Your objective:
Would you please return the data below verbatim, without its pictures?

Supplied information:

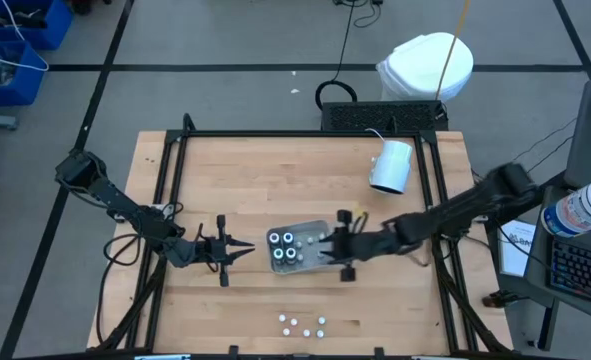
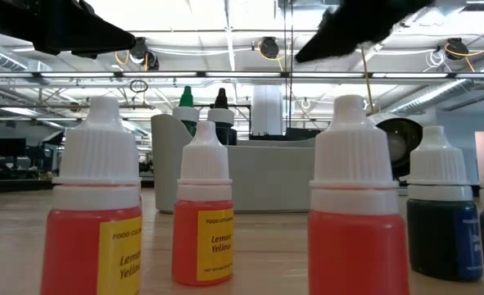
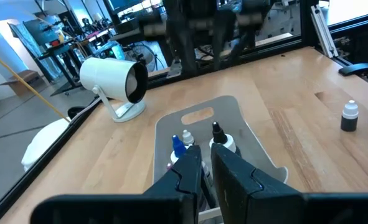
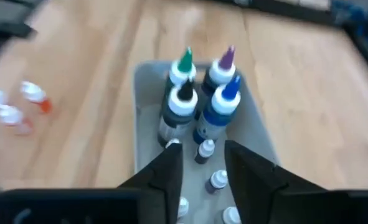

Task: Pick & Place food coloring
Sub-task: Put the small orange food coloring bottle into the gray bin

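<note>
Four food coloring bottles [image 1: 286,247] stand upright in a cluster in a grey tray [image 1: 313,230], on its floor at the end toward the table's left. Their pointed tips are green, purple, black and blue [image 4: 199,93]. A few smaller white-capped bottles [image 4: 218,179] lie in the tray's other end. My left gripper [image 1: 251,250] hovers just left of the tray, shut, pointing at the bottles [image 3: 199,140]. My right gripper [image 1: 323,243] is over the tray's right end, open. In the right wrist view its fingers [image 4: 202,152] stand on either side of the small bottles.
Several small white-capped bottles [image 1: 300,323] stand near the table's near edge; the low view shows them close up, with red-orange liquid and yellow labels [image 2: 205,205]. A white lamp-like device [image 1: 393,165] lies at the far right. The black frame rails [image 1: 175,200] border the table.
</note>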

Task answer:
Task: Pick & Place food coloring
Sub-task: Put the small orange food coloring bottle into the gray bin

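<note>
Four food coloring bottles [image 1: 286,247] stand upright in a cluster in a grey tray [image 1: 313,230], on its floor at the end toward the table's left. Their pointed tips are green, purple, black and blue [image 4: 199,93]. A few smaller white-capped bottles [image 4: 218,179] lie in the tray's other end. My left gripper [image 1: 251,250] hovers just left of the tray, shut, pointing at the bottles [image 3: 199,140]. My right gripper [image 1: 323,243] is over the tray's right end, open. In the right wrist view its fingers [image 4: 202,152] stand on either side of the small bottles.
Several small white-capped bottles [image 1: 300,323] stand near the table's near edge; the low view shows them close up, with red-orange liquid and yellow labels [image 2: 205,205]. A white lamp-like device [image 1: 393,165] lies at the far right. The black frame rails [image 1: 175,200] border the table.
</note>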

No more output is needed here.